Department of Biotechnology, National Institute of Technology, Warangal, Telanga na, 506004, India.
Funct Integr Genomics. 2023 Apr 21;23(2):134. doi: 10.1007/s10142-023-01064-6.
In the last decade, transcriptome research adopting next-generation sequencing (NGS) technologies has gathered incredible momentum amongst functional genomics scientists, particularly amongst clinical/biomedical research groups. The progressive enfoldment/adoption of NGS technologies has incited an abundance of next-generation transcriptomic data harbouring an opulence of new knowledge in public databases. Nevertheless, knowledge discovery from these next-generation RNA-Seq. data analysis necessitates extensive bioinformatics know-how besides elaborate data analysis software packages consistent with the type and context of data analysis. Several reliability and reproducibility concerns continue to impede RNA-Seq. data analysis. Characteristic challenges comprise of data quality, hardware and networking provisions, selection and prioritisation of data analysis tools, and yet significantly implementing of robust machine learning algorithms for maximised exploitation of these experimental transcriptomic data. Over the years, numerous machine learning algorithms have been implemented for improved transcriptomic data analysis executing predominantly shallow learning approaches. More recently, deep learning algorithms are becoming more mainstream, and enactment for next-generation RNA-Seq. data analysis could be revolutionary in the coming years in the biomedical domain. In this scoping review, we attempt to determine the existing literature's size and potential nature in deep learning and NGS RNA-Seq. data analysis. An analysis of the contemporary topics of next-generation RNA-Seq. data analysis based on deep learning algorithms is critically reviewed, emphasising open-source resources.

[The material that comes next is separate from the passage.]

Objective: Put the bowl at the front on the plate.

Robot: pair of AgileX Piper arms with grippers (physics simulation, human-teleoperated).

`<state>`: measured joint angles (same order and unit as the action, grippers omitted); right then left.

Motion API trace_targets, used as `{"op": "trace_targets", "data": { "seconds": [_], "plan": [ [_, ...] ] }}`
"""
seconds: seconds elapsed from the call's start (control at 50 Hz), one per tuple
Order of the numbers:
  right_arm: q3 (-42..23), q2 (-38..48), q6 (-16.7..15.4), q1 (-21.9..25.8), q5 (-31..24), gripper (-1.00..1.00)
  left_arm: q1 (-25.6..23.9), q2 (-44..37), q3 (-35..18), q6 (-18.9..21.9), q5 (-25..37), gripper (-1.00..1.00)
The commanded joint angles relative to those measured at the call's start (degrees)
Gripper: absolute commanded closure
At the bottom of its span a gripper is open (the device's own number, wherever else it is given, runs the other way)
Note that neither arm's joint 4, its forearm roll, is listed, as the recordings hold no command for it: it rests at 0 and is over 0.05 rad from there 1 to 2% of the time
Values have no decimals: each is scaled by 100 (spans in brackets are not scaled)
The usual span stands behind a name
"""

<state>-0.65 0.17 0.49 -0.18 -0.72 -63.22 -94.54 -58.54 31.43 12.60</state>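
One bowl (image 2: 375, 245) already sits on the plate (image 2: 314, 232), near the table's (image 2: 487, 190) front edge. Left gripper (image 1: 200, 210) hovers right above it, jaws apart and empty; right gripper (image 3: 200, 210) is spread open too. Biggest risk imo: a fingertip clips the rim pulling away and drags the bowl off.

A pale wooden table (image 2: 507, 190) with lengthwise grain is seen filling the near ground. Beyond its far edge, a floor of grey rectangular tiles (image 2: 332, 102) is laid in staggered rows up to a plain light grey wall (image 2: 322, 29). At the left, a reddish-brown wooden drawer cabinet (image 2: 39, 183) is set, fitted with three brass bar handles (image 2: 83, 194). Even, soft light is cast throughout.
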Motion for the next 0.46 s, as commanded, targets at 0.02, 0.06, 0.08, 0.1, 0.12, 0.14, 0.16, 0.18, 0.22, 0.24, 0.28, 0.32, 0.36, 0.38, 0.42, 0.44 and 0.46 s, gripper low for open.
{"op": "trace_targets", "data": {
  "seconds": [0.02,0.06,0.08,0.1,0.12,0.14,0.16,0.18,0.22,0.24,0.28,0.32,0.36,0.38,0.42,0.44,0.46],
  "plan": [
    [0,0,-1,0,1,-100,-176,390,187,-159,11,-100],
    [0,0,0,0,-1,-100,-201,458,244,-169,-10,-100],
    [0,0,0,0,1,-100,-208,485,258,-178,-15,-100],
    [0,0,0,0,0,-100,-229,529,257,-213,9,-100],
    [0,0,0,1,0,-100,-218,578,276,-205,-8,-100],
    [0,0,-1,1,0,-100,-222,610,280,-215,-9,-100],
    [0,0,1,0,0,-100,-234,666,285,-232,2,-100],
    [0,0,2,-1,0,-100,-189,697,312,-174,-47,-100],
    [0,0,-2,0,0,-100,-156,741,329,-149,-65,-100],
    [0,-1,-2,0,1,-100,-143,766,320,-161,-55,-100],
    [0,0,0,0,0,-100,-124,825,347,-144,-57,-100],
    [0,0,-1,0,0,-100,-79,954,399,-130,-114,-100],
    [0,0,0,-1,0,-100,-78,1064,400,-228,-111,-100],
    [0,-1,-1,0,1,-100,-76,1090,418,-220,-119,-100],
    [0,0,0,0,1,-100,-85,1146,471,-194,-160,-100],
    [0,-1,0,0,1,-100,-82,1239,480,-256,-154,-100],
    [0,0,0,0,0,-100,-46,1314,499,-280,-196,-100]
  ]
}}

在过去的十年中,采用下一代测序(NGS)技术的转录组研究在功能基因组学科学家,特别是临床/生物医学研究小组中获得了巨大的发展动力。NGS 技术的逐步采用激发了大量下一代转录组数据,这些数据在公共数据库中蕴藏着丰富的新知识。然而,从这些下一代 RNA-Seq 数据分析中发现新知识需要广泛的生物信息学知识,以及与数据分析的类型和背景一致的精心数据分析软件包。一些可靠性和可重复性问题继续阻碍 RNA-Seq 数据分析。典型的挑战包括数据质量、硬件和网络供应、数据分析工具的选择和优先级,以及为了最大程度地利用这些实验转录组数据而实施强大的机器学习算法。多年来,已经实施了许多机器学习算法来改进转录组数据分析,主要采用浅层学习方法。最近,深度学习算法变得更加主流,在未来几年,在生物医学领域,它们在下一代 RNA-Seq 数据分析中的应用可能具有革命性意义。在本次范围综述中,我们试图确定深度学习和 NGS RNA-Seq 数据分析领域现有文献的规模和潜在性质。我们批判性地回顾了基于深度学习算法的下一代 RNA-Seq 数据分析的当代主题分析,强调了开源资源。